_Task instructions_
Which lines below contain "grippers"? Copy every one of them.

_Data below_
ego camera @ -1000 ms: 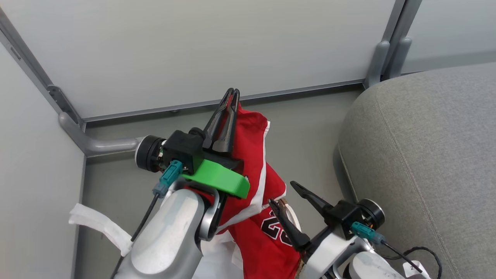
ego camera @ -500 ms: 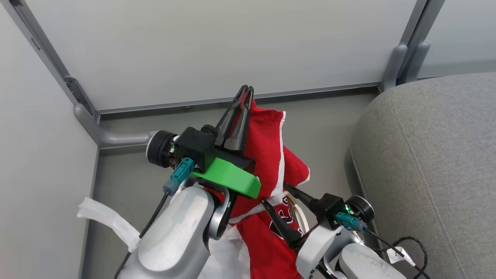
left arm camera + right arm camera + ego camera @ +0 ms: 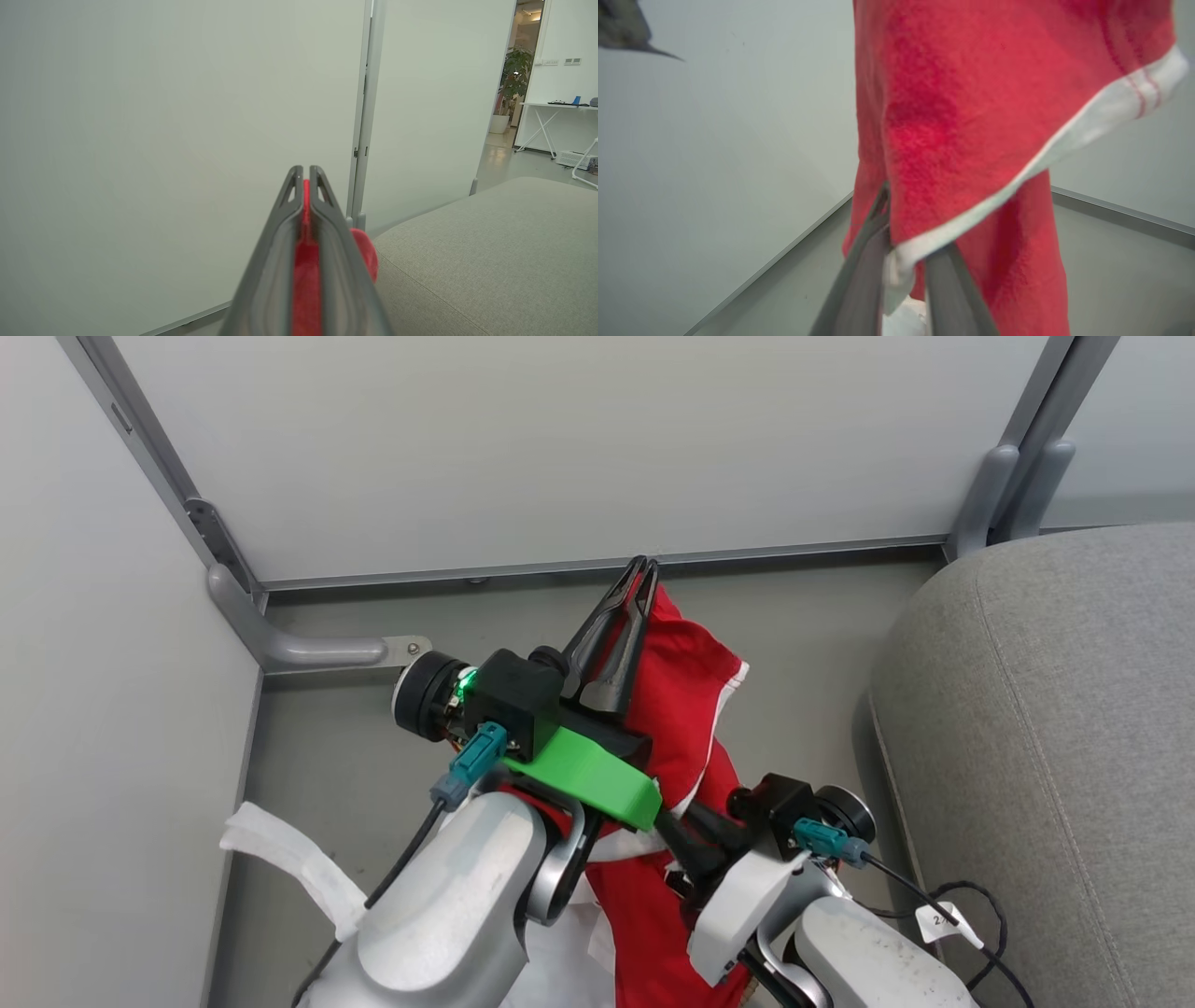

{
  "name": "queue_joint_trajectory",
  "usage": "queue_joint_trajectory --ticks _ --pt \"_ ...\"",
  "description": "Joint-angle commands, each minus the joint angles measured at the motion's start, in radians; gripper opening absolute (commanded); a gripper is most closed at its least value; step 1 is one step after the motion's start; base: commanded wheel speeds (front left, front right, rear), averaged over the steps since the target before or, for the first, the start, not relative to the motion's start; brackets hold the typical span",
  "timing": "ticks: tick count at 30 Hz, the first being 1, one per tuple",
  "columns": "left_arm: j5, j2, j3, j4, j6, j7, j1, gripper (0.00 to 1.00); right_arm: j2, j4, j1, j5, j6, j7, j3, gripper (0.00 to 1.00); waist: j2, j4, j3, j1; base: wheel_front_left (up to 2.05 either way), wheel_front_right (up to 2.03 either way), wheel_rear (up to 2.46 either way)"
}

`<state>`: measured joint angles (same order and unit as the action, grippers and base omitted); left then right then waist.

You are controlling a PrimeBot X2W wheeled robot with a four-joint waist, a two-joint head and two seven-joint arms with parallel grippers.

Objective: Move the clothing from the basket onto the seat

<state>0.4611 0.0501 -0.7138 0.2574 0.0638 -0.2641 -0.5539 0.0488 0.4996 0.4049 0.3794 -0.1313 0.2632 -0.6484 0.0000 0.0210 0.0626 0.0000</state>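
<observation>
My left gripper (image 3: 639, 567) is shut on a bright red garment (image 3: 695, 709) with white trim, holding it up above the floor by its top. In the left wrist view, red cloth (image 3: 306, 261) shows pinched between the fingers (image 3: 275, 261). My right gripper (image 3: 686, 831) reaches under the left wrist into the hanging cloth. In the right wrist view its fingers (image 3: 861, 275) close on the white hem (image 3: 896, 266) of the red garment (image 3: 952, 116). The "23" numerals are hidden. My arms hide the basket; its white liner cloth (image 3: 285, 863) shows. The grey seat (image 3: 1046, 728) lies to the right.
Pale partition walls (image 3: 560, 448) with grey metal posts (image 3: 1018, 476) close off the corner behind and to the left. A grey floor (image 3: 803, 607) separates the walls from the seat. A black cable with a tag (image 3: 943, 919) lies by the seat's edge.
The camera has shifted, sliding the scene rightward. My right gripper, open before, has moved up into the red cloth and closed on its hem. The left gripper keeps its hold.
</observation>
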Motion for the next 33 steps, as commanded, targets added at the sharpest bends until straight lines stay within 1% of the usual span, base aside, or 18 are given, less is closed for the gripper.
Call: queue_joint_trajectory --ticks 1,6,10,11,12,15,19,23,33 --pt "0.006 0.002 -0.001 0.002 0.008 -0.001 -0.018 0.0 0.005 -0.007 0.007 0.007 0.001 0.002 0.0 0.0 0.0 0.001 0.001 0.0 0.0 0.0 0.0" --pt "0.006 0.002 0.002 0.005 0.011 -0.001 -0.014 0.0 0.005 -0.016 -0.004 0.004 0.001 0.002 0.012 0.0 0.0 -0.004 0.002 0.0 0.0 0.0 0.0" --pt "-0.005 0.002 0.015 0.019 0.024 0.0 -0.001 0.0 0.005 -0.037 -0.017 0.004 0.001 0.002 0.021 0.0 0.0 -0.017 0.001 0.0 0.0 0.0 0.0" --pt "-0.006 0.002 0.015 0.032 0.029 0.0 0.007 0.73 0.005 -0.043 -0.024 0.005 0.001 0.002 0.022 0.0 0.0 -0.024 0.0 0.0 0.0 0.0 0.0" --pt "-0.011 0.001 0.019 0.031 0.033 0.0 0.009 1.0 0.005 -0.048 -0.028 0.004 0.001 0.002 0.022 0.0 0.0 -0.033 -0.001 0.0 0.0 0.0 0.0" --pt "-0.025 0.002 0.032 0.052 0.037 0.0 0.023 1.0 0.005 -0.069 -0.036 0.007 0.001 0.002 0.028 0.0 0.0 -0.069 -0.003 0.0 0.0 0.0 0.0" --pt "-0.052 0.002 0.076 0.076 0.037 0.0 0.046 1.0 0.005 -0.101 -0.062 0.02 0.001 0.002 0.048 0.0 0.0 -0.138 0.0 0.0 0.0 0.0 0.0" --pt "-0.089 0.007 0.111 0.104 0.02 0.0 0.075 1.0 0.004 -0.137 -0.08 0.021 0.001 0.002 0.067 0.0 0.0 -0.219 0.01 0.0 0.0 0.0 0.0" --pt "-0.171 0.014 0.163 0.146 -0.045 0.0 0.147 1.0 0.003 -0.21 -0.126 0.004 0.001 0.002 0.121 0.0 0.0 -0.423 0.05 0.0 0.0 0.0 0.0"
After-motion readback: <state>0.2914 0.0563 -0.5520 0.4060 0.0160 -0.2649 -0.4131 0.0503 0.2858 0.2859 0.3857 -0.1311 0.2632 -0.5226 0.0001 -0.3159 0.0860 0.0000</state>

_Output of the task_
`<state>`: measured joint angles (same order and unit as the action, grippers and base omitted); left then right then waist.
You are controlling a PrimeBot X2W wheeled robot with a four-joint waist, a two-joint head and two seven-joint arms with parallel grippers.

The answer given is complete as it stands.